◆ Work instructions ◆
Beginning at the line containing "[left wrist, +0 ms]", repeat each line below exactly up to and including the line containing "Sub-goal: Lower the". Do not repeat the pictures.

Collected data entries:

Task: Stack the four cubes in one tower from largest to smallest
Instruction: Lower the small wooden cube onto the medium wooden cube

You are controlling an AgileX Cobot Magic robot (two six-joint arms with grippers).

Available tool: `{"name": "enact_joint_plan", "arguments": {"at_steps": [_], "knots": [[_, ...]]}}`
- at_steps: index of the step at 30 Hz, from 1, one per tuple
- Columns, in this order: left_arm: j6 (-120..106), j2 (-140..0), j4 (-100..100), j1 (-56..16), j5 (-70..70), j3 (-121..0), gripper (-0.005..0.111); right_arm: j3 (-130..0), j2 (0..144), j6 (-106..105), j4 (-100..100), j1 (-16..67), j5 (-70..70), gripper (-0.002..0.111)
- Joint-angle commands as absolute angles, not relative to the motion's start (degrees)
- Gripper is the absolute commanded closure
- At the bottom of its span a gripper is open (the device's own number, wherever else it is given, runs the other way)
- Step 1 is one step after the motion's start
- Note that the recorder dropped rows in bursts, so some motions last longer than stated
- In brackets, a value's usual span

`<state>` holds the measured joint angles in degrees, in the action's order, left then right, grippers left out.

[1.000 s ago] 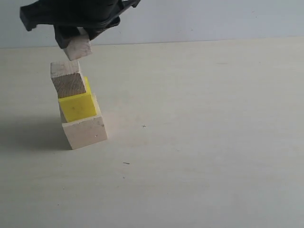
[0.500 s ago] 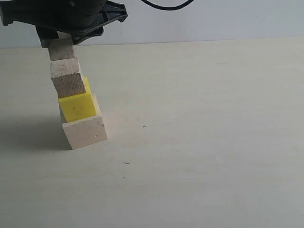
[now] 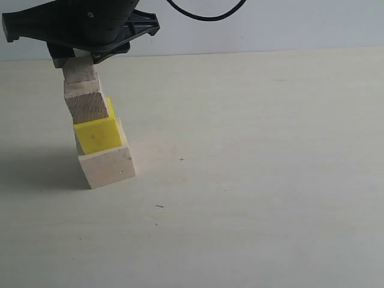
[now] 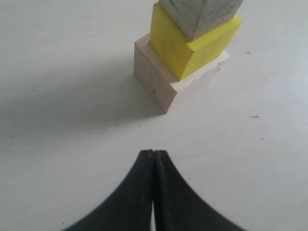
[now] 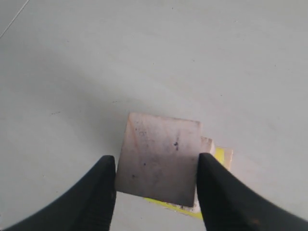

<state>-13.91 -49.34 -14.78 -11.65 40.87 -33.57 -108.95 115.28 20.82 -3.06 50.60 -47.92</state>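
No legible text, label, brand name, number or sign appears in any view. The top face of the small pale pinkish wooden cube carries only scattered dark specks, not characters. The pale wooden counter bears one tiny cross-shaped dark mark and a short dark fleck; neither reads as a character.

I'm seeing the pale tabletop lying open on the right — only the staggered wood-and-yellow cube tower is blocking the left.
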Motion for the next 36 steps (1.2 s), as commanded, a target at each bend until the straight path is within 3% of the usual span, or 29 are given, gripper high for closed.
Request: {"name": "enact_joint_plan", "arguments": {"at_steps": [1, 17, 30, 36], "knots": [[-13.47, -49.36, -15.50, -12.01, 40.51, -33.36, 0.107, -109.07, 115.88, 21.02, -2.66, 50.68, -47.02, 0.108], [-13.47, -49.36, -15.50, -12.01, 40.51, -33.36, 0.107, -109.07, 115.88, 21.02, -2.64, 50.68, -48.15, 0.106], [-13.47, -49.36, -15.50, -12.01, 40.51, -33.36, 0.107, -109.07, 115.88, 21.02, -2.64, 50.68, -48.27, 0.060], [-13.47, -49.36, -15.51, -12.01, 40.63, -33.36, 0.107, -109.07, 115.88, 21.02, -2.79, 50.68, -48.27, 0.050]]}}
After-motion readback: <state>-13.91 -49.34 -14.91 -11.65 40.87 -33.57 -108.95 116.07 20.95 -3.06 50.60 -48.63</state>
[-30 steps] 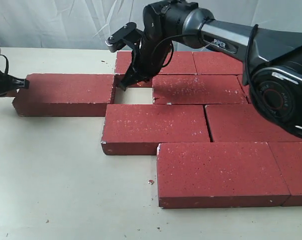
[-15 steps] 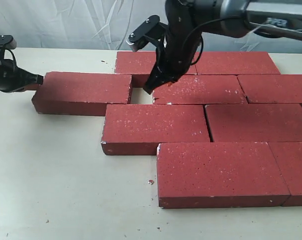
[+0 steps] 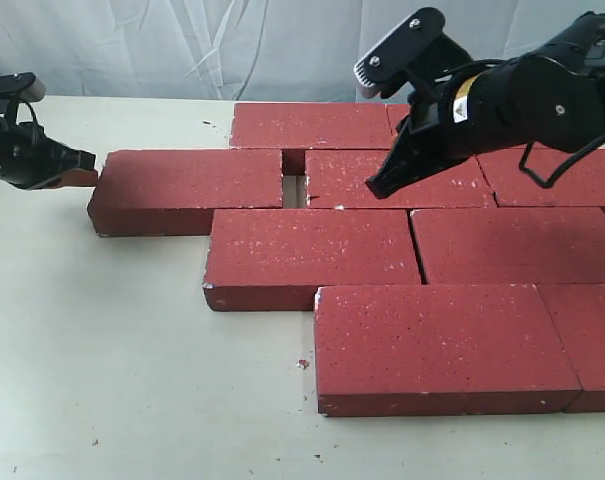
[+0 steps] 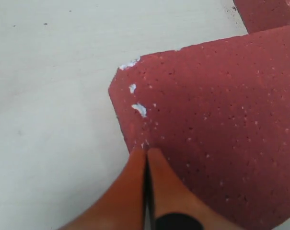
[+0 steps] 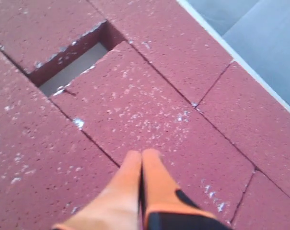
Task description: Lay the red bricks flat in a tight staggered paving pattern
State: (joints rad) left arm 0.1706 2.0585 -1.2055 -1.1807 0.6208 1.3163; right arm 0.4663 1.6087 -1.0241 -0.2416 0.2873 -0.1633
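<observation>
Red bricks (image 3: 312, 255): we note a coarse, grainy, matt masonry face, white-speckled and chipped pale at some corners.
Table (image 3: 112, 350): smooth matt off-white top, lightly scuffed.
Backdrop (image 3: 182, 45): creased pale cloth.
Left gripper (image 4: 145, 150), right gripper (image 5: 141, 154): we record a smooth orange coating with a faint sheen.
Right arm (image 3: 542, 95): black semi-gloss casing.

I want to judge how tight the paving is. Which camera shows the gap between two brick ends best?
The right wrist view: it looks down into the gap, table showing between the bricks. The exterior view shows it as a narrow slot, lower angle. The left wrist view shows only one brick, its chipped corner, no gap.
</observation>
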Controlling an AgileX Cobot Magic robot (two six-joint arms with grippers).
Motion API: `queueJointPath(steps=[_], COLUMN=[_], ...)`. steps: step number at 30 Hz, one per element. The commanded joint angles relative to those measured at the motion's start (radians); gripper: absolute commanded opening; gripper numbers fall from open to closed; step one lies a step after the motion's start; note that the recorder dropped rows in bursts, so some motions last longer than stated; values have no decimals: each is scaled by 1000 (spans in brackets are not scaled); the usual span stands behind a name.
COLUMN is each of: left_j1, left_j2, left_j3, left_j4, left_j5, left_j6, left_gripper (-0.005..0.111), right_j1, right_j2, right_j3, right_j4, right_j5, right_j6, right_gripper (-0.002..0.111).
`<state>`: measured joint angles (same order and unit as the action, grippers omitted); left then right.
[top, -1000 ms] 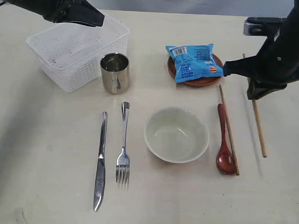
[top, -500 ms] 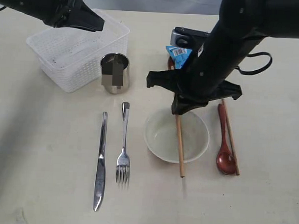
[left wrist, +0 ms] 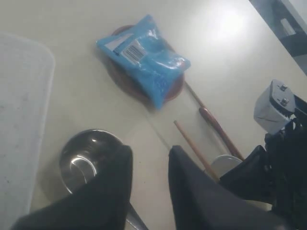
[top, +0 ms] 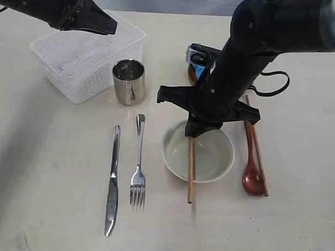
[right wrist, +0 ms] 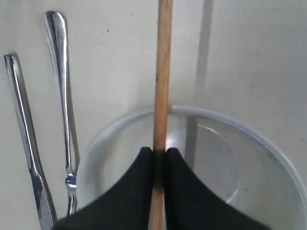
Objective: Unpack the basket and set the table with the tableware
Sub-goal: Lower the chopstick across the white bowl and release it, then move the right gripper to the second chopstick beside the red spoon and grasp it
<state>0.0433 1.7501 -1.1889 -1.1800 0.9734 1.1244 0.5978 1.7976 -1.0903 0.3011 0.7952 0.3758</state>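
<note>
My right gripper (top: 193,131) is shut on one brown chopstick (top: 190,176), which hangs over the left half of the cream bowl (top: 213,160). The wrist view shows the stick (right wrist: 162,72) pinched between the jaws (right wrist: 159,152) above the bowl (right wrist: 230,129). The other chopstick (top: 257,145) lies beside the dark red spoon (top: 252,164). Fork (top: 138,168) and knife (top: 113,181) lie left of the bowl, behind them the steel cup (top: 128,80). My left gripper (top: 107,25) hovers open over the white basket (top: 76,62), holding nothing (left wrist: 150,151).
The blue snack packet (left wrist: 144,60) lies on the reddish-brown plate (left wrist: 113,72) behind the bowl; in the exterior view my right arm hides most of both. The table (top: 45,154) is bare at the front left and far right.
My right arm has swung from the right side of the table leftward, carrying the chopstick across the spoon to over the bowl. The left arm has stayed put.
</note>
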Motion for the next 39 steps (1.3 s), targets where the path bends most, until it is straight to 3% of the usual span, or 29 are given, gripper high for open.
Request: queueJointPath(steps=[1,5,11,21,30,39], left_j1=[3,3,3,3,3,3], left_j2=[-1,-1,-1,-1,-1,-1], left_j3=[7,7,7,7,7,7], left_j4=[-9,-9,-9,-9,-9,-9], left_j5=[6,6,6,6,6,5], left_j6=[4,4,4,4,4,12], left_gripper=[26,26,26,26,26,26], right_j1=[0,0,0,-16,-183,-224], right_j2=[2,2,2,-93,-230,-162], right_j3=[-2,-2,-2,-2,7,213], right_j4=[0,0,-7,-105,-348,-402], right_j5=[-2,-2,-4,9,147,-76], right_j6=[5,5,5,13,54,73], right_gripper=[0,6,44,41,41,41])
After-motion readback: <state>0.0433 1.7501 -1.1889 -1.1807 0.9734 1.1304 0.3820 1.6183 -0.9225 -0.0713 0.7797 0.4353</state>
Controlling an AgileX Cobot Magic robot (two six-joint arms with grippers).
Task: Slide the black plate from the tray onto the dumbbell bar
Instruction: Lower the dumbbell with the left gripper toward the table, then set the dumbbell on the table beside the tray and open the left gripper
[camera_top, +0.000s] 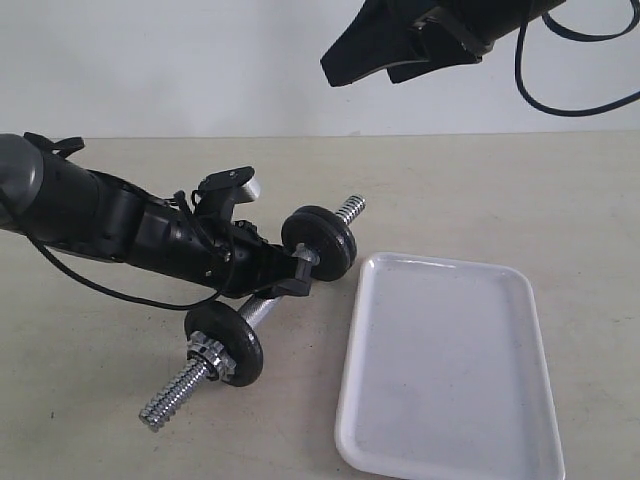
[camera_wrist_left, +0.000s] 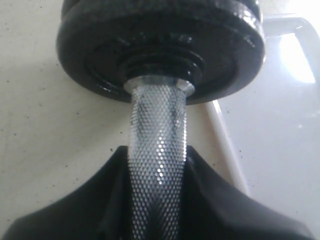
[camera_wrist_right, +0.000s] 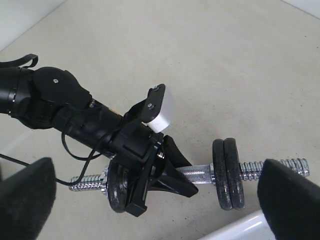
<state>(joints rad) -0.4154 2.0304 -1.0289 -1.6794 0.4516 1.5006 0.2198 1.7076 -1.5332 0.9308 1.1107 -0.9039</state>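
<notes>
Your left pincer (camera_top: 298, 272) clamps dumbbell bar (camera_wrist_left: 157, 150); right pincer (camera_top: 370, 65) wide open, empty. Tilt bar, and unsecured black plate (camera_top: 322, 242) could slide off.

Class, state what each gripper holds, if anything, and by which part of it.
The left gripper clamps the dumbbell bar by its knurled middle. The right gripper is open and holds nothing.

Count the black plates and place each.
3. Two plates sit side by side on the bar end nearest the tray; one on the other end, by the nut. No others show.
</notes>
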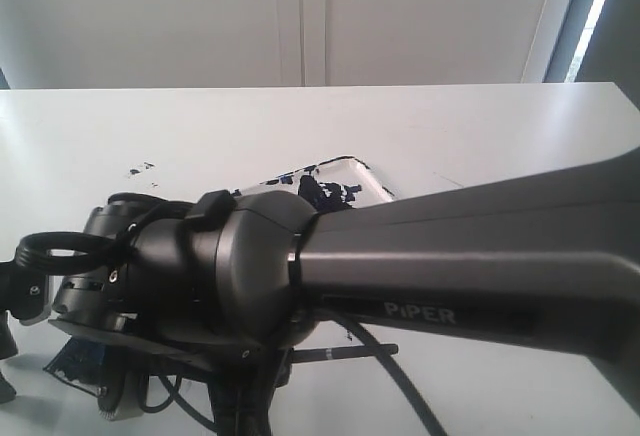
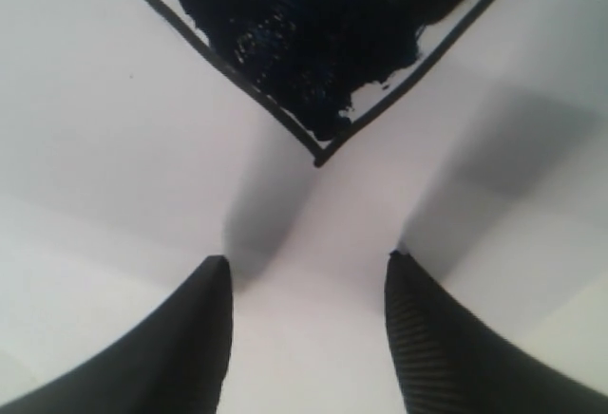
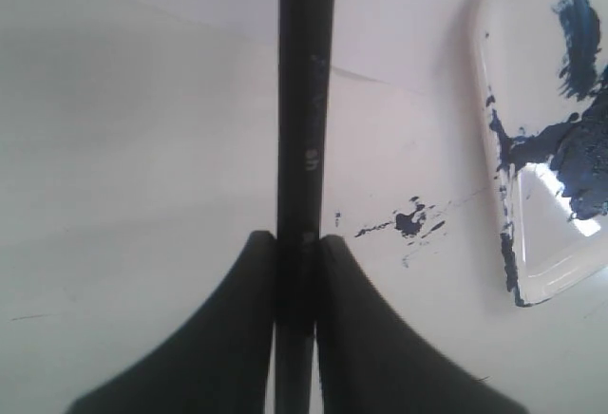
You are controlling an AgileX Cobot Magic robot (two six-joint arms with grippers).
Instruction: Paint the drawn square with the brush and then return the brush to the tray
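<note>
Right wrist view: the brush (image 3: 306,101) is pinched by the right gripper (image 3: 296,235) above the table (image 3: 142,148), and the paint-blotched tray (image 3: 532,53) lies nearby, apart from it. The left gripper (image 2: 309,260) is held spread and empty near the drawn square (image 2: 313,15), which is largely smeared dark.

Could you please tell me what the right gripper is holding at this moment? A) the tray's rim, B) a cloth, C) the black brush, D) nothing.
C: in the right wrist view the right gripper is clamped on the shaft of the brush, while the tray lies apart from it.
</note>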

◆ Answer box ◆
[left wrist, +0 ms] 
[top, +0 ms] 
[right wrist, +0 ms] 
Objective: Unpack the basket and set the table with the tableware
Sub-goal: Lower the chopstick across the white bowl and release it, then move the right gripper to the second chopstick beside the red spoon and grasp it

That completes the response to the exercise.